General Discussion
In reply to the discussion: Sexual Economics: Sex as Female Resource for Social Exchange in Heterosexual Interactions [View all]Withywindle
(9,989 posts)We have no idea what "natural" human relationships really look like. We've never experienced it, so we have nothing to measure against. All we know is a system where women are economically disadvantaged, and have been a socially repressed class for hundreds of years, valued only for our looks when we're young, and for our fertility and housekeeping skills later on.
Yes, it's also oppressive to men to be expected to be the breadwinners. But within living memory, in my mother's generation, a man could aspire to literally *anything,* from soldier to farmer to novelist to astronaut to pilot to doctor to lawyer to professor to senator to president to researcher to salesman to engineer to electrician to truck driver to policeman to journalist to surveyor to architect to carpenter to painter to scientist to historian to firefighter to filmmaker to steelworker to tailor to accountant to photographer to sailor to animal trainer to ad infinitum....while a "nice" woman could be ONLY a secretary, housewife, teacher, or nurse.

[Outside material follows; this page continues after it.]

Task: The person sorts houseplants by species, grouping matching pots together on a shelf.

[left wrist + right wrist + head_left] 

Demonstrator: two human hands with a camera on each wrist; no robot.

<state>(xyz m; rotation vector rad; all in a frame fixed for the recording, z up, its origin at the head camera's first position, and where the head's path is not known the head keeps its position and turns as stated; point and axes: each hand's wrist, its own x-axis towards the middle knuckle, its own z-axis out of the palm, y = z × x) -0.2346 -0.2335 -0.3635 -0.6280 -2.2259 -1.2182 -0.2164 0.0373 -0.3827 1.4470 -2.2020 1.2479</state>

Newspaper ads outright specified this. If you weren't temperamentally suited to that *extremely* limited range? Tough. Guess you had to be a whore, then.
Now, there were always brave and smart women who found their way to express their real selves, and do it without depending on men. But they were very extraordinary. For an ordinary woman? Yes, you did look for a man who could support you and the children you were expected to have (whether you wanted to or not). Chances are, you knew women who'd wound up without that financial lifeline, and you saw how scarily constrained and tenuous their lives were.
Things WERE getting better--though with the economy the way it is, most of the gains that workers of both genders made in the 50s and 60s and 70s are long gone, and we're closer to Depression economics now than ever since WWII.
Still, though, I have a long track record of loving men who barely have a pot to piss in. I prefer equals, and that means someone who does NOT have economic power over me. I dated a guy from a rich family once...I found it extremely uncomfortable in the long term.